Le prix inouï de la réforme pensions pour les femmes

Les syndicats manifestaient ce matin contre la réforme pensions du gouvernement Michel. Mot d’ordre: non au démantèlement des périodes assimilées qui mènent à des pensions encore et toujours moins élevées. Nous avons demandé à l’économiste Jean Hindriks (UCL) de décrypter cette réforme.

Catherine Ernens
Le prix inouï de la réforme pensions pour les femmes
Les militantes étaient en nombre cette après-midi pour dénoncer «la rupture de contrat du gouvernement Michel concernant les pensions, en particulier les périodes assimilées. ©Photo News

Périodes assimilées moins payées entre colère et anomalie

La grosse colère des syndicats porte sur les périodes assimilées qui seront moins indemnisées. «Vous continuerez cependant à recevoir une pension pour les périodes non prestées mais elle sera plus faible. C'est une des mesures du gouvernement qui veut valoriser le travail. Cela aura évidemment des conséquences sur ceux qui ne travaillent pas, Mais c'est un choix politique qui est cohérent avec ce gouvernement. Les droits dérivés coûtent très cher. Ce sont des milliards qui sont dépensés», explique Jean Hindriks qui a été un des cerveaux de la commission qui a établi un diagnostic de l'état de nos pensions, diagnostic sur lequel le ministre des pensions Daniel Bacquelaine a établi sa réforme.

Aujourd'hui, des personnes peuvent partir à 60 ans et recevoir une pension équivalente à quelqu'un qui part à 65 ans grâce aux périodes assimilées. «C'est une anomalie belge. Ça n'existe que chez nous. Le drame belge au niveau des pensions, c'est que tout le monde partait avant 60 ans. La réforme permet de mieux prendre en compte la durée effective d'une carrière, de refléter les années de travail», argumente Jean Hindriks.

La quadruple peine pour les femmes

Deux critères définissent désormais l'accès à la pension: l'âge et la durée moyenne d'une carrière. L'âge avait déjà été harmonisé entre hommes et femmes. La durée de carrière, avec la réforme, l'est désormais aussi en étant fixé à 45 ans. «Cet effet est beaucoup plus dur pour les femmes, souligne Jean Hindriks. Elles vont voir leurs conditions d'accès à la pension reculer et, en plus, elles auront une pension rabotée.»

La réalité du marché du travail est ce qu’elle est. Vie féminine a rassemblé des données qui sont éloquentes. Les femmes gagnent un salaire annuel inférieur de 22% à celui des hommes. Elles représentent 81% de l’ensemble des travailleurs à temps partiel. Les femmes représentent 47% de la population active.

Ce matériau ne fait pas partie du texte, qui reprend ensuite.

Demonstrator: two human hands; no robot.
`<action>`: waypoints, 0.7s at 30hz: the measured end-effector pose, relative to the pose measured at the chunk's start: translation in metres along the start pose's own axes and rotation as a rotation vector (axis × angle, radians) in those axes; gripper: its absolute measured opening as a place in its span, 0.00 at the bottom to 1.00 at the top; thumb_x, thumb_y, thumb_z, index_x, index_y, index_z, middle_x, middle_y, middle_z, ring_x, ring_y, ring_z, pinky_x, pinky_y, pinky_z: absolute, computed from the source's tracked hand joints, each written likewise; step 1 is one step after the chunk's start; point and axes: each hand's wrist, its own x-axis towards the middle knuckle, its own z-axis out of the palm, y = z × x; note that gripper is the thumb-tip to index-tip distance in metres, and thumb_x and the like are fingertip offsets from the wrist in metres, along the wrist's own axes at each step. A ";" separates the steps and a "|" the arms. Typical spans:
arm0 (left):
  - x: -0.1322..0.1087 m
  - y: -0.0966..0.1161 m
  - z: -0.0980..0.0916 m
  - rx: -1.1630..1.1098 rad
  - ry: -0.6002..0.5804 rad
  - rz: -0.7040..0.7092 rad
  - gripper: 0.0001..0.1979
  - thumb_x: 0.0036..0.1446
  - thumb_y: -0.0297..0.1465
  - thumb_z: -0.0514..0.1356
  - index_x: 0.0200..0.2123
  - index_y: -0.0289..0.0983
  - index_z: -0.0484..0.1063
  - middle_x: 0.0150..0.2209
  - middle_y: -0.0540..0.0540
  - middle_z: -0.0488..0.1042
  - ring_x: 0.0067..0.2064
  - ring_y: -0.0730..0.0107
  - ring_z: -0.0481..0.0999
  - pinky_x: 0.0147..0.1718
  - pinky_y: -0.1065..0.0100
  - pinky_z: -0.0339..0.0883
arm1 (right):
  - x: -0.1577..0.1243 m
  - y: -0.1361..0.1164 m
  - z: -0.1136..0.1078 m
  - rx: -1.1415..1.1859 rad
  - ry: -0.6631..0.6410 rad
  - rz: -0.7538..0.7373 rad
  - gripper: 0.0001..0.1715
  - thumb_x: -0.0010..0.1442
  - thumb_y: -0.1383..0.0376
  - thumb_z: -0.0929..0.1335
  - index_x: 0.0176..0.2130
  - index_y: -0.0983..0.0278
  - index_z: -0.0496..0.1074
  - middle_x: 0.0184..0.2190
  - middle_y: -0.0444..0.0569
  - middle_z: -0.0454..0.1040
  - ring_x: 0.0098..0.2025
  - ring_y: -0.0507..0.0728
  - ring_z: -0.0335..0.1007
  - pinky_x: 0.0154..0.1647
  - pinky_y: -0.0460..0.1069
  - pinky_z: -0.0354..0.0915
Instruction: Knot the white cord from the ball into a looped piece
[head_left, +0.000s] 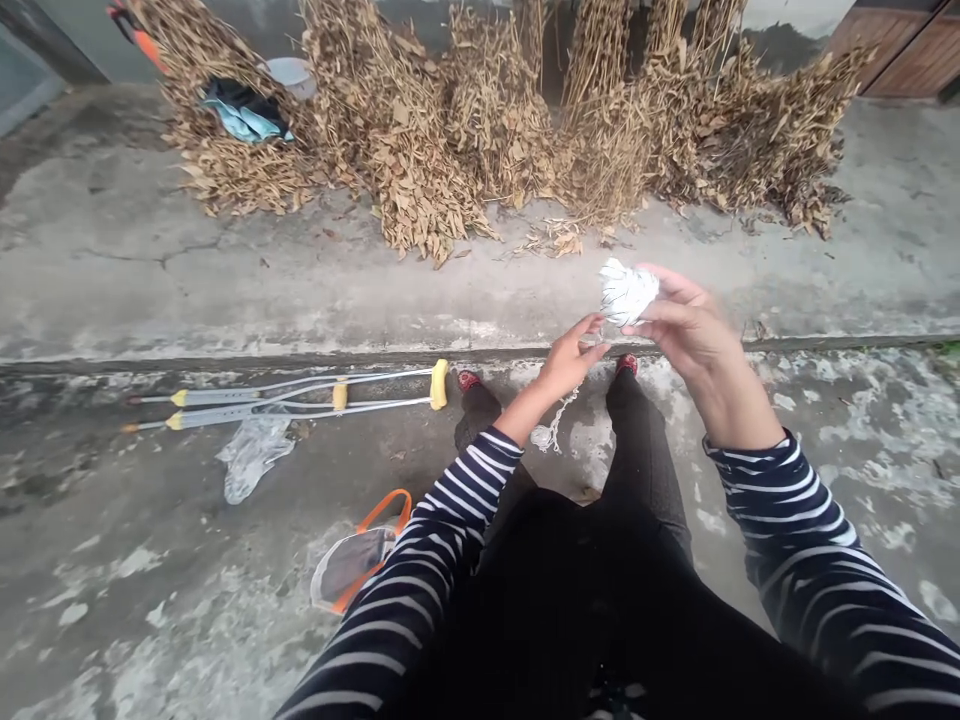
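Observation:
A bundle of white string (628, 292), wound into a ball, is in my right hand (696, 328), whose fingers and thumb close around its right side. Just below and left of it, my left hand (568, 358) has its thumb and fingertips drawn together on what looks like a loose strand of the same string. On the ground between my feet lies a small tangle of white string (551, 436), partly hidden by my left wrist.
A pair of crutches (300, 397) lies left of my feet, with a clear plastic bag (256, 452) beside them. Nearer me is a mesh bag with orange handles (352, 562). Dried plant stalks (465, 130) lean along the wall, beyond a low concrete step (337, 300).

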 end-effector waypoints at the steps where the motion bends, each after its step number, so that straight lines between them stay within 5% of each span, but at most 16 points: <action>1: 0.004 0.009 0.003 -0.008 0.023 0.024 0.19 0.61 0.33 0.64 0.54 0.35 0.75 0.53 0.40 0.80 0.55 0.60 0.77 0.53 0.65 0.69 | 0.000 0.004 0.003 0.007 0.007 0.010 0.26 0.44 0.69 0.78 0.45 0.57 0.79 0.49 0.46 0.80 0.51 0.62 0.79 0.42 0.56 0.81; 3: 0.005 0.017 0.008 -0.021 0.035 0.034 0.12 0.65 0.35 0.60 0.43 0.33 0.78 0.44 0.42 0.82 0.47 0.63 0.79 0.51 0.65 0.69 | 0.002 0.006 0.006 0.015 0.042 0.004 0.25 0.43 0.69 0.79 0.43 0.57 0.79 0.49 0.46 0.80 0.51 0.62 0.78 0.43 0.56 0.81; 5: -0.002 0.014 0.010 -0.035 -0.013 0.022 0.15 0.67 0.36 0.56 0.35 0.33 0.77 0.38 0.43 0.82 0.42 0.65 0.79 0.50 0.65 0.69 | 0.004 -0.001 0.004 0.013 0.102 -0.030 0.24 0.42 0.70 0.78 0.42 0.56 0.80 0.49 0.45 0.80 0.50 0.61 0.78 0.43 0.56 0.81; 12: -0.046 -0.034 -0.004 0.043 -0.207 -0.104 0.15 0.67 0.33 0.51 0.37 0.34 0.76 0.39 0.44 0.82 0.45 0.65 0.79 0.53 0.66 0.66 | 0.024 -0.055 -0.035 0.041 0.436 -0.254 0.23 0.37 0.80 0.72 0.35 0.61 0.79 0.34 0.44 0.81 0.32 0.54 0.76 0.31 0.51 0.77; 17: -0.048 -0.048 -0.021 0.278 -0.261 -0.232 0.16 0.66 0.33 0.52 0.35 0.34 0.78 0.38 0.46 0.81 0.35 0.70 0.74 0.42 0.70 0.66 | 0.018 -0.076 -0.054 0.028 0.433 -0.310 0.24 0.41 0.82 0.66 0.36 0.64 0.78 0.31 0.43 0.80 0.28 0.51 0.75 0.28 0.47 0.76; 21: -0.034 -0.053 -0.027 0.379 -0.194 -0.250 0.13 0.62 0.30 0.54 0.33 0.34 0.78 0.36 0.47 0.81 0.35 0.71 0.73 0.40 0.71 0.65 | 0.006 -0.087 -0.064 0.018 0.397 -0.314 0.24 0.41 0.83 0.64 0.35 0.66 0.78 0.30 0.43 0.79 0.27 0.50 0.73 0.28 0.46 0.74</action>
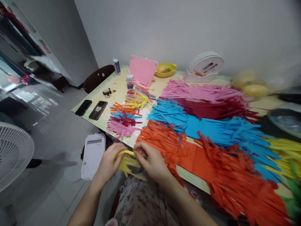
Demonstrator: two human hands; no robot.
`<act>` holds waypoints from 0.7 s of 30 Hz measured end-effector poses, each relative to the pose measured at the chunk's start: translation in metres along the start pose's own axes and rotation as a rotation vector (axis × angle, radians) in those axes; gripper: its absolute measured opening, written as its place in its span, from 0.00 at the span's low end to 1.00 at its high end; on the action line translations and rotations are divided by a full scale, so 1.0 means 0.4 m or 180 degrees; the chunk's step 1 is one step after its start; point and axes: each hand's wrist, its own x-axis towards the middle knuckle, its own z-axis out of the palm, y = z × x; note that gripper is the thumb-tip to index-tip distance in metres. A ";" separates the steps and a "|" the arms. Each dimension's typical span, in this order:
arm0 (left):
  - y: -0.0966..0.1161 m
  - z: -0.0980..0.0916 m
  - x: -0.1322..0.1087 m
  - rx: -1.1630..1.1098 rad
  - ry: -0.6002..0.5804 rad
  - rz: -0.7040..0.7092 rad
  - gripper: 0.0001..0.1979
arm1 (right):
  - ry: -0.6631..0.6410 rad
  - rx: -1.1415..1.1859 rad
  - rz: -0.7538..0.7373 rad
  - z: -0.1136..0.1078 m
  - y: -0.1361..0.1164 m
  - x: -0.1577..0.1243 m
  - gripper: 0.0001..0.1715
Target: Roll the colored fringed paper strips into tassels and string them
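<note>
Both my hands meet at the near edge of the table (117,86), over my lap. My left hand (109,163) is closed on a piece of yellow fringed paper (128,163). My right hand (150,160) pinches the same yellow paper from the right, its fingers curled. Just to the right of my hands lies a long sheet of orange fringed paper (211,166). Small finished bundles of fringe (124,121) in pink, blue, orange and yellow lie beyond my hands.
Blue (211,127), dark red (216,108), pink (199,92) and yellow fringed sheets (284,150) cover the table's right side. Two phones (91,108), small cartons (130,81), a pink board (142,70), a yellow bowl (166,69) stand at the far left. A white fan (14,153) stands on the floor.
</note>
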 end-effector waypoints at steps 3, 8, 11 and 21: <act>-0.028 -0.003 0.054 0.0616 0.0844 0.0008 0.10 | 0.0347 -0.0010 0.0188 -0.028 0.016 0.013 0.09; -0.082 0.124 0.153 0.1056 0.0204 0.0330 0.13 | 0.0972 -0.0071 0.0129 -0.098 0.028 0.001 0.11; -0.148 0.177 0.195 0.1347 -0.0284 0.0086 0.13 | 0.1112 -0.0079 0.0189 -0.126 0.042 -0.028 0.11; -0.318 0.079 0.333 0.1277 -0.1181 0.0928 0.19 | 0.1137 -0.0231 -0.0044 -0.142 0.054 -0.035 0.09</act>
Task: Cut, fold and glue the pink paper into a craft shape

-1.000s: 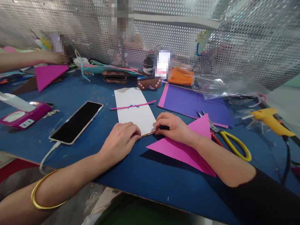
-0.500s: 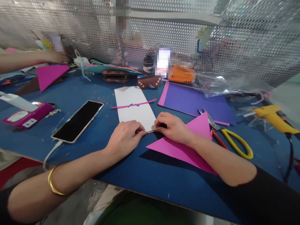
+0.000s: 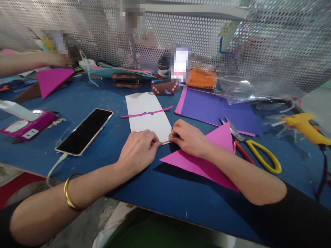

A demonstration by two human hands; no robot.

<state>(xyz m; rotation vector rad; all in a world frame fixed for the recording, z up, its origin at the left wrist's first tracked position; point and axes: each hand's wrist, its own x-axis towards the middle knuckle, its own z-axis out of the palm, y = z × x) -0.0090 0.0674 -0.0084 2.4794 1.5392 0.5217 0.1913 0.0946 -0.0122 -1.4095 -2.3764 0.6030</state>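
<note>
A white sheet of paper (image 3: 148, 103) lies on the blue table, with a thin pink paper strip (image 3: 165, 109) and small blue bits across it. At its near edge, my left hand (image 3: 141, 148) is closed in a pinch on the left corner. My right hand (image 3: 190, 137) pinches the right corner the same way. Between the fingertips, that edge shows as a narrow band with reddish marks. Beneath my right wrist lies a pink paper triangle (image 3: 217, 168), partly hidden by the forearm. Scissors (image 3: 263, 151) with yellow and red handles rest just beyond it.
A phone (image 3: 85, 132) on a cable lies left, near a magenta-based device (image 3: 31, 124). Purple sheets (image 3: 217, 106), a brown paper piece (image 3: 165, 88) and an orange object (image 3: 201, 78) are behind. A yellow glue gun (image 3: 305, 125) is right. Another person's hand (image 3: 62, 61) reaches in at far left.
The view has shifted slightly. Both hands keep their pinch on the near edge of the white paper. The bracelet has slid a little along my left forearm.
</note>
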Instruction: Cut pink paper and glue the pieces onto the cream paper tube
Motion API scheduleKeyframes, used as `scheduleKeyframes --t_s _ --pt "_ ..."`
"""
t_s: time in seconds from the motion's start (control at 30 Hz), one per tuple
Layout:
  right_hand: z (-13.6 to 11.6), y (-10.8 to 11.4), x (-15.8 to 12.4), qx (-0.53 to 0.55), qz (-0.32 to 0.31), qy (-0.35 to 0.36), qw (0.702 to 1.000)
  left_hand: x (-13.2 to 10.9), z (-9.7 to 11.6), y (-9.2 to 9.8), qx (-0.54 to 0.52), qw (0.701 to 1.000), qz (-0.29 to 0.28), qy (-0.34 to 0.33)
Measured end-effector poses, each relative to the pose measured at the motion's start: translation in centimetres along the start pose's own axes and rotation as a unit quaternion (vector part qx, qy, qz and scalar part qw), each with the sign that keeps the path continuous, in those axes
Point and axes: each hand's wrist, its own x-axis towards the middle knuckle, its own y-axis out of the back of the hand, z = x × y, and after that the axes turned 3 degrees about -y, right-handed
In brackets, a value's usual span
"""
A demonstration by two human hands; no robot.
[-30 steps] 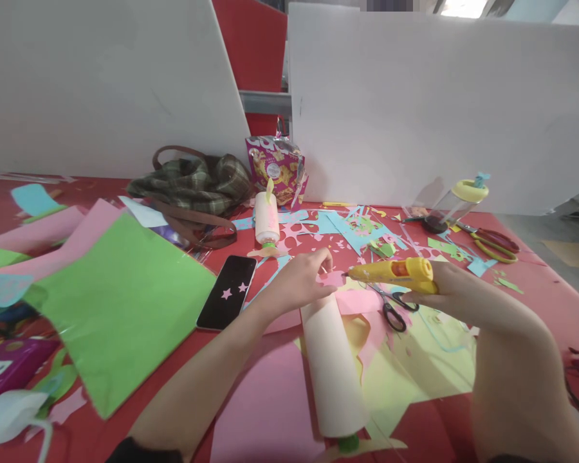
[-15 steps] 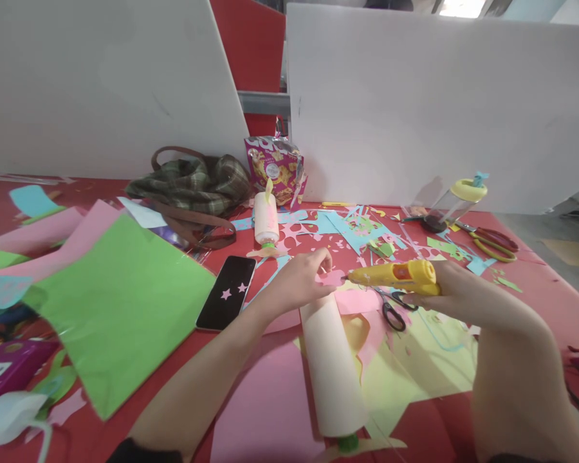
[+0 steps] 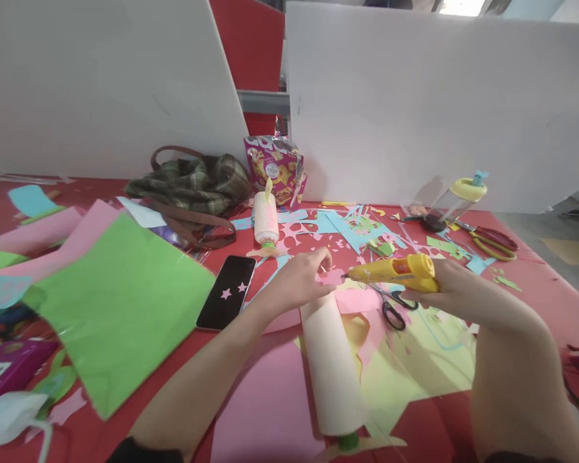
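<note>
My left hand pinches a small pink paper piece just above the far end of a paper-wrapped cylinder. That cylinder lies on its side, with a green cap at its near end. In my right hand is a yellow glue gun, pointing left. Its dark nozzle meets the edge of the pink piece, or is very close to it. Below the glue gun lie black-handled scissors, beside a pink paper strip.
A phone with two pink stars lies left of my hand. Green sheets cover the left side. Behind are a small wrapped bottle, a plaid bag and a snack bag. A clear bottle and red-and-yellow-handled pliers stand or lie right.
The glue gun has tilted slightly in my right hand, its nozzle staying by the pink piece. My left hand holds almost the same position.
</note>
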Motion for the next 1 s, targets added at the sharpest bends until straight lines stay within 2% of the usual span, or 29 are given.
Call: scheduleKeyframes --t_s 0.1,0.27,0.6,1.0 --pt "-0.15 0.13 -0.07 -0.011 -0.046 -0.004 0.999 -0.01 -0.03 -0.05 -0.002 1.000 -0.001 0.003" --pt "-0.09 0.17 -0.19 -0.021 -0.048 -0.022 0.998 0.00 0.01 -0.01 -0.004 1.000 0.002 0.006" --pt "-0.08 0.22 -0.20 -0.013 -0.049 -0.026 0.998 0.01 -0.05 0.04 -0.004 1.000 0.006 0.007" --pt "-0.57 0.02 0.34 -0.044 -0.014 -0.056 0.997 0.05 -0.05 0.02 0.002 1.000 0.005 -0.003"
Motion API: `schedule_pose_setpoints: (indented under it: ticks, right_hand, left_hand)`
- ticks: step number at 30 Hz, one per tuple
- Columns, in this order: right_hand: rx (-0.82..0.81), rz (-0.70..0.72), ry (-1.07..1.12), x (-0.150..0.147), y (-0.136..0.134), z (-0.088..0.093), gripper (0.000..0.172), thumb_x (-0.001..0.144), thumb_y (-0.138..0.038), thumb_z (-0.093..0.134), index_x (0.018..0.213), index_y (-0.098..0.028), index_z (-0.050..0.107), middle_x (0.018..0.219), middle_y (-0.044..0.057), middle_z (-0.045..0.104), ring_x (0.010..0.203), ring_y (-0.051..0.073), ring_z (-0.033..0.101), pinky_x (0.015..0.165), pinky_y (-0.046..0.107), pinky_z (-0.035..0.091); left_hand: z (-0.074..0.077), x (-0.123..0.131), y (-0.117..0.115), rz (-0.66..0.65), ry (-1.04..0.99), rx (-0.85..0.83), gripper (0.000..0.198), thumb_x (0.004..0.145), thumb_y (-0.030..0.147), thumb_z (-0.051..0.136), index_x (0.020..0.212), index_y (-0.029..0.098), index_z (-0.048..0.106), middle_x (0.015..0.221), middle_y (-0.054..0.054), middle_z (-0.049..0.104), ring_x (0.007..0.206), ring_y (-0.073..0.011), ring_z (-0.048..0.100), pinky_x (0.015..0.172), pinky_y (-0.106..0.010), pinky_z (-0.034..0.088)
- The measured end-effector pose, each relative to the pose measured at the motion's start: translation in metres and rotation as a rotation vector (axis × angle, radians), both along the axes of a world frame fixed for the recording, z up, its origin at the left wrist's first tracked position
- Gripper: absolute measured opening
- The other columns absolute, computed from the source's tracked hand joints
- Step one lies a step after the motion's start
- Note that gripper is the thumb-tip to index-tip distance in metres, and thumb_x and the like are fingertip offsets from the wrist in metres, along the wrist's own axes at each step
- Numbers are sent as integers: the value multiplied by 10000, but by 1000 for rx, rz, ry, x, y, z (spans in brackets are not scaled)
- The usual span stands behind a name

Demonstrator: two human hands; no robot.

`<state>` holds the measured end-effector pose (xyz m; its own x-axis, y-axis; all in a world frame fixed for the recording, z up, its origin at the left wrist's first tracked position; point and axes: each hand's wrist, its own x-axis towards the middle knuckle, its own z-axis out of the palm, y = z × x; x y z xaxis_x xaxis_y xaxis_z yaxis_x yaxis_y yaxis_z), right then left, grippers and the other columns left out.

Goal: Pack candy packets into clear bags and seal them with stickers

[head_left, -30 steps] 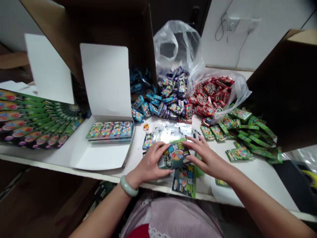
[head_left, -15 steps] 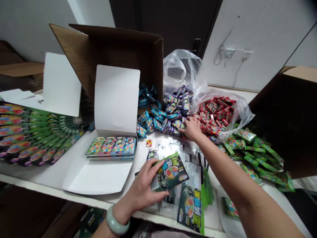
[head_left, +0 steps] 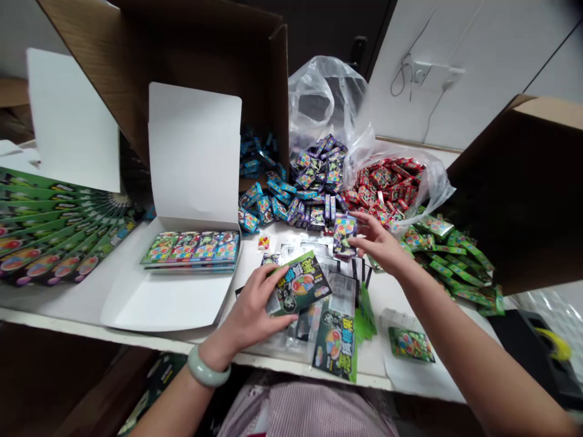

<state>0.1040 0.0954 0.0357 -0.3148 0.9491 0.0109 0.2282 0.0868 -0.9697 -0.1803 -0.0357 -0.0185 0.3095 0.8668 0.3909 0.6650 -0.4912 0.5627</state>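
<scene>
My left hand, with a pale green bangle at the wrist, grips a dark green printed candy bag between thumb and fingers. In my right hand is a small purple candy packet, pinched at its right edge above the table. Under the left hand lie clear-windowed bags, among them another printed bag at the table's front edge. Just behind the right hand are heaps of purple packets and red packets. Green packets are piled to its right.
An open white box holds rows of colourful packets at the left. Behind it, a large cardboard box contains blue packets. Printed cards fan out at far left. A tape dispenser stands at far right.
My right hand has lifted a purple packet from the heap and drawn it back toward me. My left hand still holds the printed bag. The camera view has shifted.
</scene>
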Motion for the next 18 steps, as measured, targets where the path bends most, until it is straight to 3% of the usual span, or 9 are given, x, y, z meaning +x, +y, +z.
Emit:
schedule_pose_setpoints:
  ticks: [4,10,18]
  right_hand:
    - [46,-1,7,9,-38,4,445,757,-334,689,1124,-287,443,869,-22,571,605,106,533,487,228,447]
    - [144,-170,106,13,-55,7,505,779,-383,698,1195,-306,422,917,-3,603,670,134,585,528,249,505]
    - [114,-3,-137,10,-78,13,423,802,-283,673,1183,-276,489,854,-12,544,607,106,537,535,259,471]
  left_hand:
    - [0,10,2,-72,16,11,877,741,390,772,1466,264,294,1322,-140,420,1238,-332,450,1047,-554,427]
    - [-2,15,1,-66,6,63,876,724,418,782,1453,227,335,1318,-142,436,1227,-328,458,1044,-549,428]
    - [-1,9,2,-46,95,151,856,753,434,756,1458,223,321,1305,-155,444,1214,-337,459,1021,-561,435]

Elles sont nettement surreprésentées dans trois catégories de travail mal cotées: le travail à perspectives de carrière limitées, le travail exigeant émotionnellement et le travail indécent.

Les syndicats, et en particulier les organisations de femmes, réclament donc que la notion de pénibilité spécifique aux femmes soit pris en compte: infirmières, enseignantes prestant dans plusieurs écoles, employées du nettoyage, caissières... Toutes doivent accomplir des travaux dont la pénibilité physique et psychique n’est pas reconnue.

Par ailleurs, la pension de survie va être supprimée. Or 98,49% des bénéficiaires de la pension de survie sont des femmes. Le droit à la pension de survie fait partie des droits dérivés: ce n’est pas un droit propre. Les femmes y ont accès grâce à leur mariage avec un travailleur.

Quelles solutions?

«En commission pensions, nous avions développé un chapitre sur la dimension familiale, l'idée d'un partage de pension entre homme et femme, de solidarité au sein d'un ménage. Les réformes appliquent des durées de carrière sur base du modèle masculin. Pour les familles monoparentales, on peut imaginer des compensations. Des pays comme l'Allemagne donnent des droits à ceux qui restent à la maison pour s'occuper des enfants», avance Jean Hindriks.